È vergognoso ciò che si sente dire, anche e soprattutto da parte di alcune giovani esponenti filo governative del (mio..., in tal caso ahimè) Partito Democratico. Infatti, al netto della sentenza odierna (che ricordo non è l'ultima), rimane pur sempre una telefonata di troppo, dal contenuto incredibile, fatta in questura da un capo del Governo ed un Parlamento, svilito, che ha votato che Ruby rubacuori è la nipote di Mubarak.
Non considerando per un attimo ciò che tali assurdità hanno prodotto sul piano etico e del consesso internazionale per l'Italia, orbene, dove lo mettiamo il giudizio politico che dovrebbe arrivare, precedendolo sempre (in un contesto sano), quello della magistratura???!!
Allora siamo seri e non mischiamo capre e cavoli. Si vuole andare avanti con queste "riforme" (che personalmente apprezzo per la maggior parte ma non condivido in toto)??!!

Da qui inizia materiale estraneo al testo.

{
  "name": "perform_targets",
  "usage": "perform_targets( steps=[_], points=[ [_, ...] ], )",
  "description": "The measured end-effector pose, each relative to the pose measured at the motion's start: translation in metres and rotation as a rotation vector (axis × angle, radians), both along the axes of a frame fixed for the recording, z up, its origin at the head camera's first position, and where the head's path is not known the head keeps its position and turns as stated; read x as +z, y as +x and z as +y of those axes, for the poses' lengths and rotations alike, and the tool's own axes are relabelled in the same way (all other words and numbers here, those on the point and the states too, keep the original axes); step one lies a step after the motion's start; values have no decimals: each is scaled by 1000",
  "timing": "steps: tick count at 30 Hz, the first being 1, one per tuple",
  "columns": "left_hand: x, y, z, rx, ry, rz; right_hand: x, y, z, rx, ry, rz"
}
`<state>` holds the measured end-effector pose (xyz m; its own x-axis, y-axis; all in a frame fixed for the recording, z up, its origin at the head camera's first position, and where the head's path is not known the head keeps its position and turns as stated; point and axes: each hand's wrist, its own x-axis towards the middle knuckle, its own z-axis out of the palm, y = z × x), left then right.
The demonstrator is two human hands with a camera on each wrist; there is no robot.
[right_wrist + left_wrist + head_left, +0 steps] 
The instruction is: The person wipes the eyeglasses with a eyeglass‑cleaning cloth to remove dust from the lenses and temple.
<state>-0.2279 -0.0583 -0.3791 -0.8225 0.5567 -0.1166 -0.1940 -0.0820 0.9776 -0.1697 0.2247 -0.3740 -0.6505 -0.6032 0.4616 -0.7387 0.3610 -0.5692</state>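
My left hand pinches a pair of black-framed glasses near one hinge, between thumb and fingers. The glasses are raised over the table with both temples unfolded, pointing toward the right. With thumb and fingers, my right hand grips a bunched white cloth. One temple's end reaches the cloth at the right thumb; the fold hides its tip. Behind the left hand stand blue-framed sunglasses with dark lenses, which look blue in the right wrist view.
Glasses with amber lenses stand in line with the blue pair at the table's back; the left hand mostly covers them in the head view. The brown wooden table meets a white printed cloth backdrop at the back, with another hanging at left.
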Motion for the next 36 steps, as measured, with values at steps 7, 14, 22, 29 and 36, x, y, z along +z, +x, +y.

Bene, che lo si faccia senza nessuna riabilitazione impropria.
Soprattutto da parte di alcune giovani esponenti del PD (che probabilmente farebbero bene a tacere o quanto meno a conoscere bene ciò di cui vanno a discutere in pubblico, nei talk show, ecc., piuttosto che fare il paio a tipi come Ferrara, la Santanchè, Gelmini, Brunetta, ecc.)!!!
Insomma, questa sentenza non cancella, e non potrebbe farlo, ciò che si è consumato e non vorrei che di questo passo qualcuno di qui a poco possa gridare per colui che è già affidato ai servizi sociali per altra condanna, definitiva: "Facciamolo santo subito!" o, peggio, "Facciamolo Presidente!".